Democracia's

El coordinador de Urbanismo y Medio Ambiente, Álvaro Iturritxa, ayer en el foro de movilidad./B. Castillo
El coordinador de Urbanismo y Medio Ambiente, Álvaro Iturritxa, ayer en el foro de movilidad. / B. Castillo
Ángel Resa
ÁNGEL RESA

Valga este tema importante para abrir un debate entre las dos democracias que ciertos sectores se empeñan en oponer: la representativa y la participativa. Y perdonen la cacofonía de las terminaciones en forma de versos poco trabajados. El firmante de esta columna apuesta, mientras se ajusta el casco para aminorar el impacto de los cascotes, por la primera siempre que vaya acompañada de dos factores básicos: el sentido común y el -a mi juicio- recurso a expertos de buena fe y mejores conocimientos en las materias correspondientes. Ya sé que se me requiere para opinar, pero no me pidan que lo haga sobre física cuántica. O como se diga eso sin trabárseme la mente.

Inmersos como estamos en el prólogo de comicios cuantiosos -generales, municipales, forales y continentales, tomen más rimas de medio pelo- tendremos que definirnos. Servidor adelanta su parecer. No resulta eficaz consultar a la ciudadanía por todo, incluidos el color de las papeleras y la altura de las farolas, si pretendemos que una ciudad avance en lugar de quedarse en una foto fija que degenerará en sepia con el tiempo. Pero, claro, si las representaciones elegidas en las urnas deciden abrir el abanico a la sociedad civil -y lo comento con orgullo, para nada en tono menor- puede ocurrir que los administrados terminemos por hacer el trabajo de los administradores. Y de llevarnos, además, los berrinches que les corresponden.

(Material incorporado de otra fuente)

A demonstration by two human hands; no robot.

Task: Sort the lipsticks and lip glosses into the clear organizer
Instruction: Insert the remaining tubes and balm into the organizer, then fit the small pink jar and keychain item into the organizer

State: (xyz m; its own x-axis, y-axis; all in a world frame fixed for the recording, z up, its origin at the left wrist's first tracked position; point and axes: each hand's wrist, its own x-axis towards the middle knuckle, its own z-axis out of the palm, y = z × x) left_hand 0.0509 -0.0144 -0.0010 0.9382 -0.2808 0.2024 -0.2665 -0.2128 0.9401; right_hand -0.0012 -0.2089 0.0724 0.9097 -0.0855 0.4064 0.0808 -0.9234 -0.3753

Así que colectivos que integraban el 'Foro Ciudadano de Movilidad Sostenible' (qué largo es el neolenguaje político) reprochan al Ayuntamiento que abrace la democracia participativa por un lado mientras decide -para eso se delega en los corporativos- la contratación de obras desde el otro. Se refieren al tranvía hacia el Sur para recalar en el campus universitario, el BEI o el blindaje del metro ligero a Zabalgana. Al margen de las razones que les asistan suena al «¿qué parte del no no ha entendido usted?» que popularizó Pedro Sánchez. Al autobús eléctrico y periférico -sobredosis de esdrújulas- y a la catenaria. ¿También al progreso? Perdonen que me reajuste el casco.